EXERCISE OBJECTIVE ▸
All of the listing is to be written out word for word, with the pictures left out.

# # # # # # #

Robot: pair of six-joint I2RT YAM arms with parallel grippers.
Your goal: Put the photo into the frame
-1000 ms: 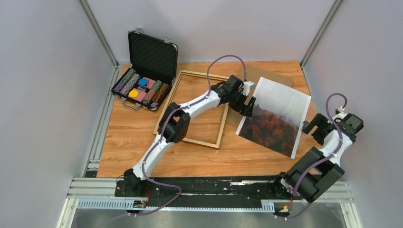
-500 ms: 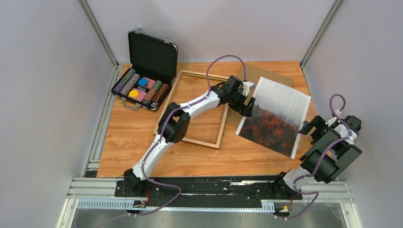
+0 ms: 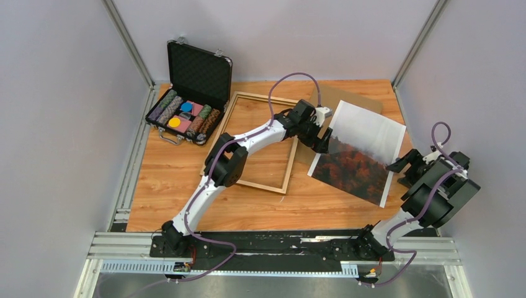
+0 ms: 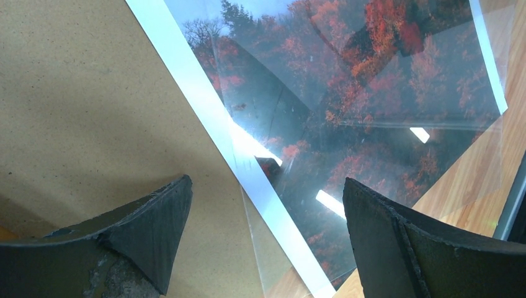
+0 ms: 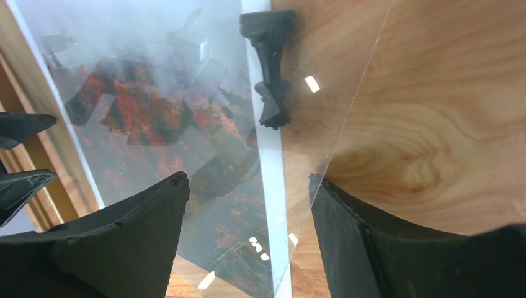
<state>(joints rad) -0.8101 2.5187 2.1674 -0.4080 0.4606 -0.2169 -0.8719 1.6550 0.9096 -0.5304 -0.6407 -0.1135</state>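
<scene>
The right claw (image 3: 402, 171) had closed in, jaws narrowing yet empty, an edge of the photo (image 3: 360, 155) beneath it; the left claw (image 3: 324, 140) gaped wide opposite, the frame (image 3: 291, 164) unfilled beside it.

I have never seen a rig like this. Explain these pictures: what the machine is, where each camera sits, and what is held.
These are two robot arms bolted at the near edge of a wooden table. The wide picture looks down from above and behind them. The other two come from cameras on the wrists, so each shows its own black fingers. On the table lie an empty wooden frame, a photo of autumn trees under a clear sheet and partly on a brown backing board, and an open case of poker chips. The left gripper stands over the photo's left edge, the right gripper over its right edge. Both are open; nothing is held.
</scene>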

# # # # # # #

EXERCISE OUTPUT ▸
Robot: pair of six-joint I2RT YAM arms with parallel grippers.
Your goal: Put the photo into the frame
-1000 ms: 
-500 ms: 
+0 ms: 
+0 ms: 
+0 ms: 
<state>(joints rad) -0.8101 2.5187 2.1674 -0.4080 0.4606 -0.2169 -0.8719 1.6550 0.9096 -0.5304 -0.6407 -0.1135</state>
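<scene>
The right claw (image 3: 402, 171) had closed in, jaws narrowing yet empty, an edge of the photo (image 3: 360, 155) beneath it; the left claw (image 3: 324, 140) gaped wide opposite, the frame (image 3: 291, 164) unfilled beside it.

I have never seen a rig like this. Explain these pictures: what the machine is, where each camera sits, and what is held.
These are two robot arms bolted at the near edge of a wooden table. The wide picture looks down from above and behind them. The other two come from cameras on the wrists, so each shows its own black fingers. On the table lie an empty wooden frame, a photo of autumn trees under a clear sheet and partly on a brown backing board, and an open case of poker chips. The left gripper stands over the photo's left edge, the right gripper over its right edge. Both are open; nothing is held.
</scene>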

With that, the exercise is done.